Wir hatten abgedockt und ich flog die Granger im hinteren Drittel der Formation in Richtung Romulus. Allen voran flog natürlich Ginalla mit Kamurus, aber Kissara und sie hatten alles genau so abgesprochen. Der Plan war, die Vendar, die Augustus begleiteten, von den Genesianerinnen in einen Kampf verwickeln zu lassen.
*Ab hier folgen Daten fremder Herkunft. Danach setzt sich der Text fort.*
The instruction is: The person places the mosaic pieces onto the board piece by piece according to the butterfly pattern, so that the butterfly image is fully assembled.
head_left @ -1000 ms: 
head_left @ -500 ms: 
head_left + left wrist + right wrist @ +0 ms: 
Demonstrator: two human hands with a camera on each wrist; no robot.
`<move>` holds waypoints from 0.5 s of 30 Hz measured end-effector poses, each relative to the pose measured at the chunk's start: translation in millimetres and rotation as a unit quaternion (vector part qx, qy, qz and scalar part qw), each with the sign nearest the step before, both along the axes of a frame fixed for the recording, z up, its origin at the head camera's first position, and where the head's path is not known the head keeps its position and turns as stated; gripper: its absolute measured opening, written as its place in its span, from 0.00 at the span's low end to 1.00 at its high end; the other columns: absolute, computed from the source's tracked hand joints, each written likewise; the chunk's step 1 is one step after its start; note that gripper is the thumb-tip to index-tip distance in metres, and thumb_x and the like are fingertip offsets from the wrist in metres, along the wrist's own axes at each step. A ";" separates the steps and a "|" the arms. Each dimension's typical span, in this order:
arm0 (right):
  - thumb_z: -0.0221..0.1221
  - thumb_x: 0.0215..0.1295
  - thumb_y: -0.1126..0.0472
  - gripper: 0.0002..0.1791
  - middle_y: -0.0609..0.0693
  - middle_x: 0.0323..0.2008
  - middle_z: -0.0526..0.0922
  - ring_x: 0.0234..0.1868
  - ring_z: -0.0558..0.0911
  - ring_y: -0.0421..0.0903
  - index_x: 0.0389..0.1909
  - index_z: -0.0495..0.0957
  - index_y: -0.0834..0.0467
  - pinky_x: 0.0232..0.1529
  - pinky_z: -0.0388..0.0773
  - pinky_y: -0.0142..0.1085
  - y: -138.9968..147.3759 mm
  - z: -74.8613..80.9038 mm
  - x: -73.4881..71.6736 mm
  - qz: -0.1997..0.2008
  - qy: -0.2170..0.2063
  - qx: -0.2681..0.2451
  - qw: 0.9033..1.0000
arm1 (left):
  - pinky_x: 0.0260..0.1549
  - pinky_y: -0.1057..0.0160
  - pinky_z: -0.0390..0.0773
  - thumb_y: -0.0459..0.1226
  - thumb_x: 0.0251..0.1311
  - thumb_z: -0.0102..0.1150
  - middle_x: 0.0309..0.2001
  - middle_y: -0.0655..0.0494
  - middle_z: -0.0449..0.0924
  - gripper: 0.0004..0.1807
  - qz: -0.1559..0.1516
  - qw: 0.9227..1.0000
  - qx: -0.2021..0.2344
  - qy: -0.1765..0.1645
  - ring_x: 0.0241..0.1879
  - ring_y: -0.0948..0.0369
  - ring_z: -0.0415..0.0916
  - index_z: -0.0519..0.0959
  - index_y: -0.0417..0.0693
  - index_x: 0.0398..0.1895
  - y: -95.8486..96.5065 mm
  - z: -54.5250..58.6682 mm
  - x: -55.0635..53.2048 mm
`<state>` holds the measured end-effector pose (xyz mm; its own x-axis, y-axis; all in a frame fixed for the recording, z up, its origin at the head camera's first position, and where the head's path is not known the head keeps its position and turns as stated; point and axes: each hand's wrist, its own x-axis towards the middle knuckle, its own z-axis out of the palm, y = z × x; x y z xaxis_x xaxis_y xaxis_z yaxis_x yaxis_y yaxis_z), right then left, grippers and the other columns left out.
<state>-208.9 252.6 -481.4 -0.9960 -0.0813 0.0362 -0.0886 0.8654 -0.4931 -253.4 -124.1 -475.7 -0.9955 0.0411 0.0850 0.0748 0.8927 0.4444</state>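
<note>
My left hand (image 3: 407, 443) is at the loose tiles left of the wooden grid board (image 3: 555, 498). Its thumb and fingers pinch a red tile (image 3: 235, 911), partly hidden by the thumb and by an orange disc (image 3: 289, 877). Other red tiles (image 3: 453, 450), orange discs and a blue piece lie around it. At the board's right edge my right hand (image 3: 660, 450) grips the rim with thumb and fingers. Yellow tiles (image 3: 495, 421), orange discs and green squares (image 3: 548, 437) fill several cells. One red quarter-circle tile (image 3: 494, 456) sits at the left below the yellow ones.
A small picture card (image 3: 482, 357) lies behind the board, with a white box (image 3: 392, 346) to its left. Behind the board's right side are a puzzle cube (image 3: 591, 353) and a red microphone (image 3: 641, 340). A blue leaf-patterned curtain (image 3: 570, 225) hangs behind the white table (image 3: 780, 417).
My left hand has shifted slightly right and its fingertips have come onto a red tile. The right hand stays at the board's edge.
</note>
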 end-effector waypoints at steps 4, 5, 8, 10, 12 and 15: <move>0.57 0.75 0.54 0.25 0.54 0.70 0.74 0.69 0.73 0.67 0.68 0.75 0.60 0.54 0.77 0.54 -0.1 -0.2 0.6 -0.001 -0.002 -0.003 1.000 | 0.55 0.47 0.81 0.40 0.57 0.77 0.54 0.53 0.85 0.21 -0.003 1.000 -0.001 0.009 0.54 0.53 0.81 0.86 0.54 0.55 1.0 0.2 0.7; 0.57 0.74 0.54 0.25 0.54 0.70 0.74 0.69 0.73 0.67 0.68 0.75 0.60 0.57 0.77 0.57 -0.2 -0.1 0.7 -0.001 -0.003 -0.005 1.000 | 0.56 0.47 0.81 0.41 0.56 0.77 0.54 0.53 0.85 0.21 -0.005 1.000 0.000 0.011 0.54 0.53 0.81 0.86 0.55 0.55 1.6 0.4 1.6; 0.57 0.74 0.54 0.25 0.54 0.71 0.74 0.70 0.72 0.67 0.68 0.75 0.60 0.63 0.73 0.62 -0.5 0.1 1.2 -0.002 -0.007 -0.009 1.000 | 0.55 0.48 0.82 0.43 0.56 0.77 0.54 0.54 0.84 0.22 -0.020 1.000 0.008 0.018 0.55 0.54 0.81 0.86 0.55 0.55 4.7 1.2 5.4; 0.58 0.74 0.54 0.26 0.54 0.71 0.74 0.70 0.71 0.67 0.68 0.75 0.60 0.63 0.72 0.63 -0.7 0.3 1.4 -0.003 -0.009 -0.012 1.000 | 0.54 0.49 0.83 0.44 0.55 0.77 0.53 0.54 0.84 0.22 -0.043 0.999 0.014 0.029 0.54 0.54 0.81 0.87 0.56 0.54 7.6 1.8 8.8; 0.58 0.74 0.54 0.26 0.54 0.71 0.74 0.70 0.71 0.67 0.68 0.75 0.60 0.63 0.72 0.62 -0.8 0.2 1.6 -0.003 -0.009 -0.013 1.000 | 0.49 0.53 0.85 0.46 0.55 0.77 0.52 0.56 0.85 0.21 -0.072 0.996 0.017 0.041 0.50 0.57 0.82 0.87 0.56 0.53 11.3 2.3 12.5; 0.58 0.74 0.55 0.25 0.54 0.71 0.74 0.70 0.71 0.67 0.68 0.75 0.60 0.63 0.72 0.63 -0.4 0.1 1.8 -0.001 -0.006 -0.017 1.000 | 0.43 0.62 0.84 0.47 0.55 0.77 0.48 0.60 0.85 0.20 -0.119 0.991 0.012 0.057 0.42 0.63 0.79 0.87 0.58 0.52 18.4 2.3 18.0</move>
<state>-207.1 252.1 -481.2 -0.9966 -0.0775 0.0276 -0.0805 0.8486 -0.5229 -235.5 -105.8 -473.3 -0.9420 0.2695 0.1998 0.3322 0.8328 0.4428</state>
Dann würden wir uns aus dem toten Winkel heraus der Garnison von Sytanias Truppen nähern und Meilenstein gegen das Geistwesen benutzen und somit Malcolm befreien.

„Ich hoffe nur, dass ich überhaupt in der Lage sein werde zu schießen.“, äußerte Kang. „Warum sollten Sie das nicht sein?“, fragte Mikel irritiert. „Das können Sie als Blinder, der noch dazu nie einen Visor getragen hat, vielleicht nicht verstehen, Sir.“, erklärte der Stratege. „Aber ich befürchte, dass ich zum Gefangenen meiner Augen werden könnte und vielleicht nicht auf ein unbewaffnetes Kind schießen werde.“ „Unbewaffnet, Mr. Kang?!“, empörte sich Mikel. „Dieses ach so harmlose Kind ist schlimmer als alles, was wir bisher kennen gelernt haben! Halten Sie sich das gefälligst vor Augen, Warrior! Das ist ein Befehl!“ „Aye, Sir!“, sagte der Klingone und bemühte sich, dabei sehr selbstbewusst zu klingen. Aber meinen aufmerksamen Ohren war nicht entgangen, dass er damit wohl arge Schwierigkeiten haben musste. Ich hoffte nur, dass auch Mikel und Kissara das mitbekamen.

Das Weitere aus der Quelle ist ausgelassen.